Guess Number Higher or Lower II

The problem is the Guessing Game, where you must find the minimum amount of money needed to guarantee a win, given that the number to guess is between 1 and ( n ). To find the solution, we will employ a dynamic programming approach.

Key Insight

The strategy here is to find the guess that minimizes the maximum loss. For every possible number ( x ) to guess, you need to calculate the cost considering that the actual number is either higher or lower than ( x ), and then find the maximum between these two costs.

Algorithm

  1. Initialize a Table: Create a 2D table ( dp ) of size ( (n + 1) \times (n + 1) ) to store the results for each subproblem. ( dp[i][j] ) will represent the minimum cost needed to guess the number between ( i ) and ( j ).
  2. Bottom-Up Approach: Use a bottom-up approach to fill the table, starting from smaller ranges and building up to the range ( [1, n] ).
  3. Calculate Costs: For every range ( [i, j] ), iterate through every possible guess ( x ) in this range and calculate the cost: ( \text{cost} = x + \max(dp[i][x-1], dp[x+1][j]) ). Take the minimum cost for all possible guesses.

Implementation

 1
 2
 3
 4
 5
 6
 7
 8
 9
10
class Solution:
    def getMoneyAmount(self, n: int) -> int:
        dp = [[0] * (n + 1) for _ in range(n + 1)]

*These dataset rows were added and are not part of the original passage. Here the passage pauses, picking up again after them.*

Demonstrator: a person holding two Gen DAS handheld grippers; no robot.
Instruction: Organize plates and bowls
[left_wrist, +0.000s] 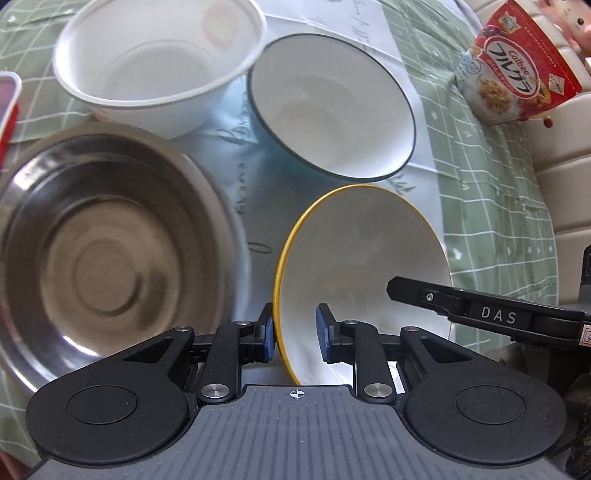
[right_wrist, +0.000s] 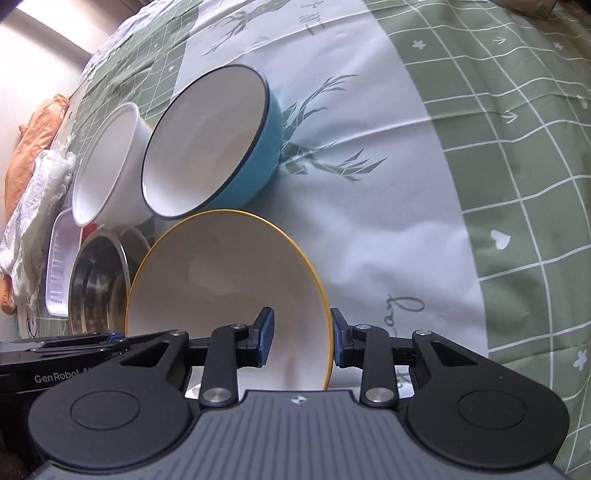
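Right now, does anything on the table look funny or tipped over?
Yes. The yellow-rimmed white bowl is tilted up on its edge, with the left gripper and right gripper each straddling its rim. The blue bowl and the white plastic bowl sit upright, apart.

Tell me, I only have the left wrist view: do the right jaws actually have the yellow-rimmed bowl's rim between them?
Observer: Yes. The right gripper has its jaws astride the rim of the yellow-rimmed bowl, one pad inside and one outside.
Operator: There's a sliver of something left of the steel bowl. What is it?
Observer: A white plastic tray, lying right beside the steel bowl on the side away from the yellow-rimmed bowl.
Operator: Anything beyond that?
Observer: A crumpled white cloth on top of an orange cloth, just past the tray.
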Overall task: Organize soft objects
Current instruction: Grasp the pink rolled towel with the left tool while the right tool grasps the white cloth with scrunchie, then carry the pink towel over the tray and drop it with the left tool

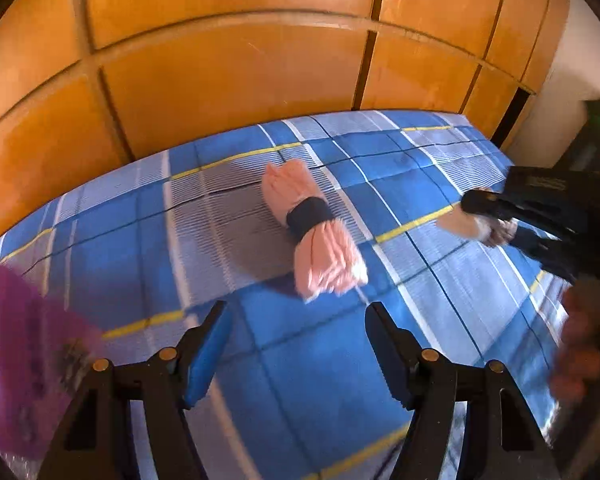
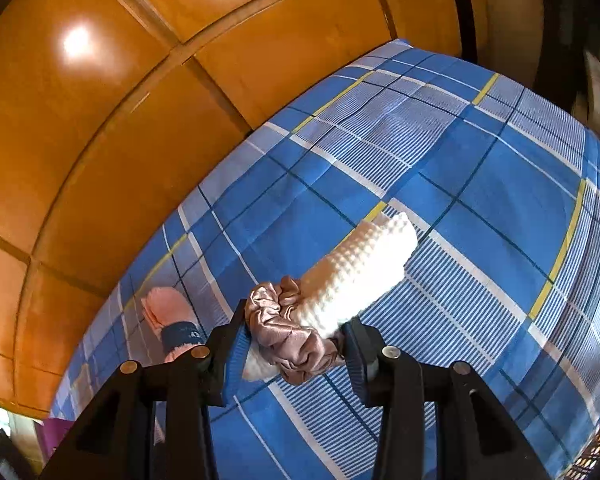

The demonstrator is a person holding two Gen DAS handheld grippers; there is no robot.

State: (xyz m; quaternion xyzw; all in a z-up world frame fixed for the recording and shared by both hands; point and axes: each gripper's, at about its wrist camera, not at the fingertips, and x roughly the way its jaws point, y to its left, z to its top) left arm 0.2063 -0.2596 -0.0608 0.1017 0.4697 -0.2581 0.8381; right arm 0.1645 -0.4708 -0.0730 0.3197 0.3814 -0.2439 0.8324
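Right tool grips a white roll by its scrunchie, which might slip off; left tool gapes empty.

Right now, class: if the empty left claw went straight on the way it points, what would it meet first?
Probably the pink rolled cloth with its dark band, lying just ahead on the blue checked bedsheet; depth is unclear, so it might touch the sheet first.

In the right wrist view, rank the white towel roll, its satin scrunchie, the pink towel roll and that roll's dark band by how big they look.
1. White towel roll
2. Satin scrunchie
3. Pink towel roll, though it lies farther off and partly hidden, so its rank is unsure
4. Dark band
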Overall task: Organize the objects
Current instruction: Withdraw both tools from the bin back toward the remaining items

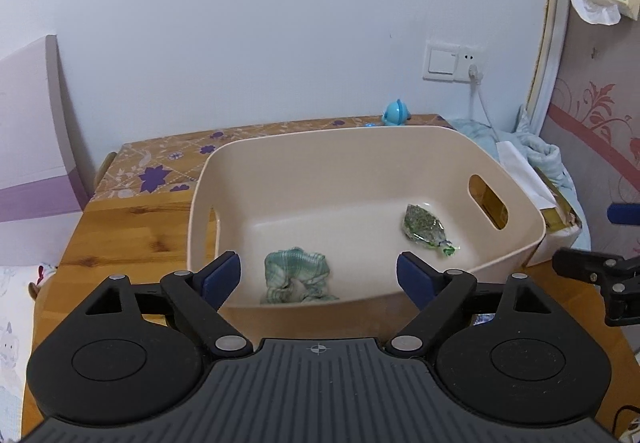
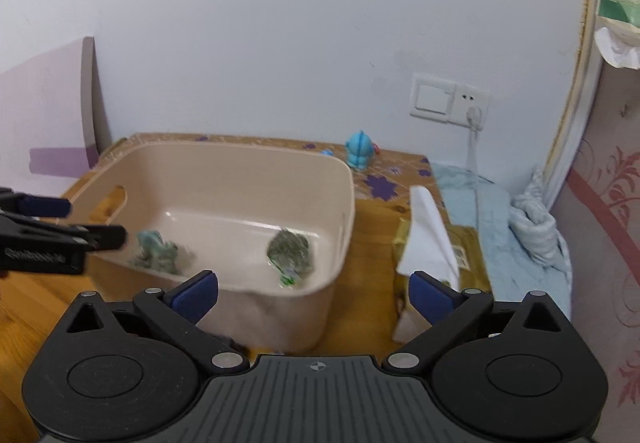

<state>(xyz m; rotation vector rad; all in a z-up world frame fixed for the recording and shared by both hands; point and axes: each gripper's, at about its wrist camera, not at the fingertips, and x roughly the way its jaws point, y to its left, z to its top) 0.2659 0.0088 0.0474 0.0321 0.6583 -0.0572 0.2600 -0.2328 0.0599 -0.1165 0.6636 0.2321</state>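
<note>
Wooden table (image 1: 132,227) carries beige bin (image 1: 360,147), blue toy (image 1: 395,114), patterned mat (image 1: 160,163).

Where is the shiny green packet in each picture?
Left wrist view: the green packet lies on the right of the beige bin's floor, below the handle hole.
Right wrist view: the green packet lies at centre, by the bin's near wall.
Shared landmark: the blue toy behind the bin.

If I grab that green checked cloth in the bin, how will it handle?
The cloth lies crumpled in soft folds, so it is probably floppy and will sag from one pinch. It looks thin, likely light. It shouldn't roll or slip on the bin floor.
</note>
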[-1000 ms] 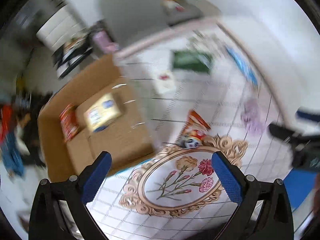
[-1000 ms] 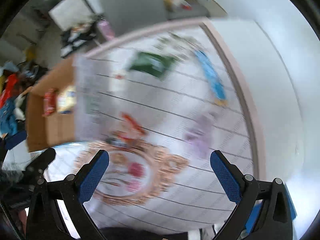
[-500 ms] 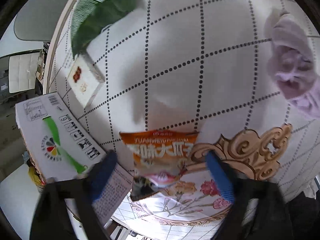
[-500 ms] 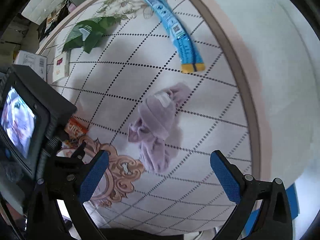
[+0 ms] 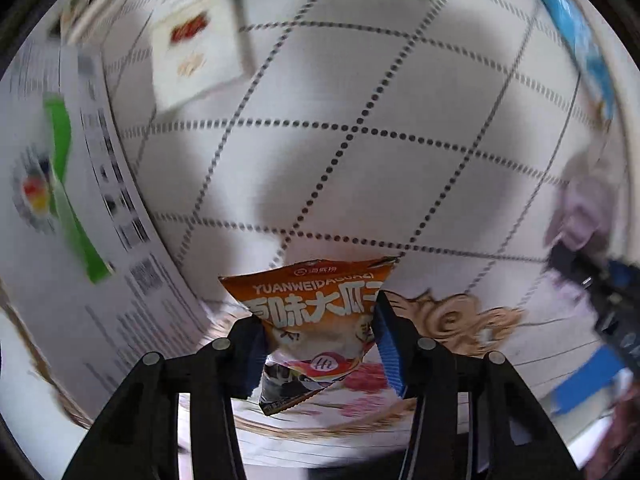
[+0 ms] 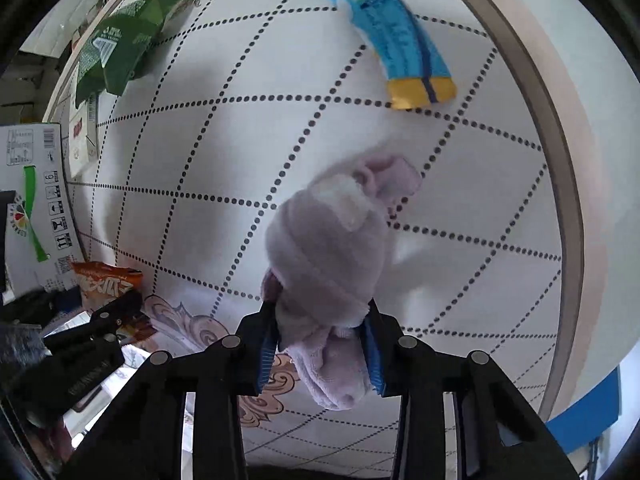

        for length in range(2, n + 1):
            for start in range(1, n - length + 2):
                end = start + length - 1
                dp[start][end] = min(x + max(dp[start][x - 1], dp[x + 1][end]) for x in range(start, end))

        return dp[1][n]

Time Complexity

The time complexity of this solution is ( O(n^3) ), where ( n ) is the given integer.

Summary

  • Employ a dynamic programming approach to solve the problem.
  • Start by finding solutions for smaller ranges and build up to the entire range ( [1, n] ).
  • At each step, calculate the costs for all possible guesses and find the minimum.
  • The result is stored in ( dp[1][n] ), representing the minimum cost to guess the number between 1 and ( n ).